Let's say I want to select a value from a different column for each row. Then, I might do something like this:
a = np.arange(12).reshape(3, 4)
columns = np.array([1, 2, 0])
a[np.arange(a.shape[0]), columns]
It seems a bit 'ugly' to me to need to specify the entire range; moreover, even the arange
call takes time:
%timeit np.arange(int(1e6))
1.03 ms ± 15.9 µs per loop (mean ± std. dev. of 7 runs, 1000 loops each)
Is there a way to avoid using arange?
Generalizing the above question; how would one go about selecting not single values, but different adjacent sets of columns (each set of equal size) for each row?
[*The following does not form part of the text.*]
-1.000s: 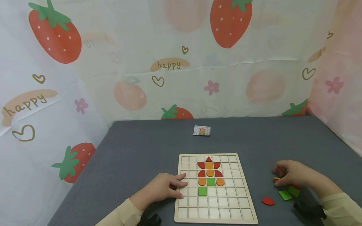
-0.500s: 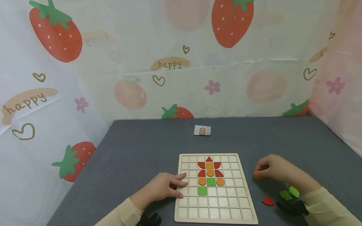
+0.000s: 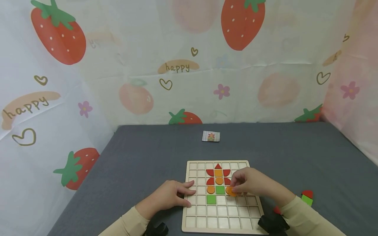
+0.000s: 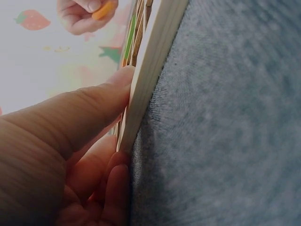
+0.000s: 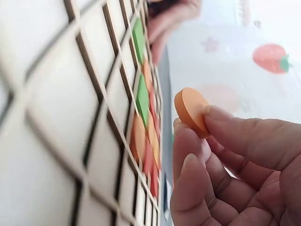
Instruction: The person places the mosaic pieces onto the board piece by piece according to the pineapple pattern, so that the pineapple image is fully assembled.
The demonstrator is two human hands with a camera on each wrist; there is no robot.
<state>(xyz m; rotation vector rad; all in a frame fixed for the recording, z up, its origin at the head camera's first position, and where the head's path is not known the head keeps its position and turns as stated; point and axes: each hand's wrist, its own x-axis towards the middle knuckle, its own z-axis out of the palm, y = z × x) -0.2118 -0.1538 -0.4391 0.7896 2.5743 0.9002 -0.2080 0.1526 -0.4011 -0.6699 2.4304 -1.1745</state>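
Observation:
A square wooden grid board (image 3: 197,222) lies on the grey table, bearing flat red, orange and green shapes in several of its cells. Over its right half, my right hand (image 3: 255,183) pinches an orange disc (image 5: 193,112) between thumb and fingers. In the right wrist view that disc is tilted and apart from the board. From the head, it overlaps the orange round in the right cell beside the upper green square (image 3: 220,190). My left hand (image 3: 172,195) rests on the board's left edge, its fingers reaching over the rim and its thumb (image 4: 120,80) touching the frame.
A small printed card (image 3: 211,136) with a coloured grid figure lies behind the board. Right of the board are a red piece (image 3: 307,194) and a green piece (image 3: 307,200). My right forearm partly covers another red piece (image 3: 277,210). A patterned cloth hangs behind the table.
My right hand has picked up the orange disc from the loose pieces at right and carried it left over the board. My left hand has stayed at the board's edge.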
I would like to avoid creating many manual aranges, like so:
rows = np.array([0, 2])
start_values = np.array([0, 1])
window_length = 3
column_ranges = np.array(list(map(lambda j: np.arange(j, j + window_length), start_values)))
Right now, the only way I see to use the above column ranges is to index like so:
a[rows, :][:, column_ranges][np.arange(len(rows)), np.arange(len(rows)), :]
Ideally, I'd like to use a notation like a[:, columns]
instead of a[np.arange(a.shape[0]), columns]
, and a[:, columns:columns + window_length]
instead of a[rows, :][:, column_ranges][np.arange(len(rows)), np.arange(len(rows)), :]
.